What is required — Print out the full listing, exactly.

○ ○ ○

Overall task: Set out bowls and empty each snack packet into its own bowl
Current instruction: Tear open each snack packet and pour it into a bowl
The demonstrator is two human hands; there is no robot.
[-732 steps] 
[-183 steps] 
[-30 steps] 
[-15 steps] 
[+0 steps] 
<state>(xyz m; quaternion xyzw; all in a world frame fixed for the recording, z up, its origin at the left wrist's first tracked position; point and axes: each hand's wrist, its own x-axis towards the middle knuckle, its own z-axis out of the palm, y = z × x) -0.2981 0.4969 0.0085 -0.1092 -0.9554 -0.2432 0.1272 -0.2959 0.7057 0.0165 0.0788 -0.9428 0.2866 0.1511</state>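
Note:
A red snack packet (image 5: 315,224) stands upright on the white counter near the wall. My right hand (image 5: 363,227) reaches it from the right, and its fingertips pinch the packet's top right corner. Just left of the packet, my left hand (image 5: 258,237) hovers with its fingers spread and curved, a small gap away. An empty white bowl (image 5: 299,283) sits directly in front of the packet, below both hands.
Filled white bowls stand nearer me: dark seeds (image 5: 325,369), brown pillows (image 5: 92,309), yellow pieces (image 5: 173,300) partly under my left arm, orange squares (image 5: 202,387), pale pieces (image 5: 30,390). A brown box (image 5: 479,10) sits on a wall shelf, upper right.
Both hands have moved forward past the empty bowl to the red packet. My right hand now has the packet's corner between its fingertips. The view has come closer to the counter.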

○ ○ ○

Written solution —
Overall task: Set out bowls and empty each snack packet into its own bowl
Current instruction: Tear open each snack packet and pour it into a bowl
The demonstrator is two human hands; there is no robot.
[-732 steps] 
[-183 steps] 
[-30 steps] 
[-15 steps] 
[+0 steps] 
<state>(xyz m; quaternion xyzw; all in a world frame fixed for the recording, z up, its origin at the left wrist's first tracked position; point and axes: each hand's wrist, its own x-axis towards the middle knuckle, its own z-axis out of the palm, y = z × x) -0.2981 0.4969 0.0085 -0.1092 -0.9554 -0.2432 0.1272 -0.2959 0.7057 0.0165 0.0788 -0.9428 0.2866 0.1511</state>
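Note:
A red snack packet (image 5: 315,224) stands upright on the white counter near the wall. My right hand (image 5: 363,227) reaches it from the right, and its fingertips pinch the packet's top right corner. Just left of the packet, my left hand (image 5: 258,237) hovers with its fingers spread and curved, a small gap away. An empty white bowl (image 5: 299,283) sits directly in front of the packet, below both hands.
Filled white bowls stand nearer me: dark seeds (image 5: 325,369), brown pillows (image 5: 92,309), yellow pieces (image 5: 173,300) partly under my left arm, orange squares (image 5: 202,387), pale pieces (image 5: 30,390). A brown box (image 5: 479,10) sits on a wall shelf, upper right.
Both hands have moved forward past the empty bowl to the red packet. My right hand now has the packet's corner between its fingertips. The view has come closer to the counter.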

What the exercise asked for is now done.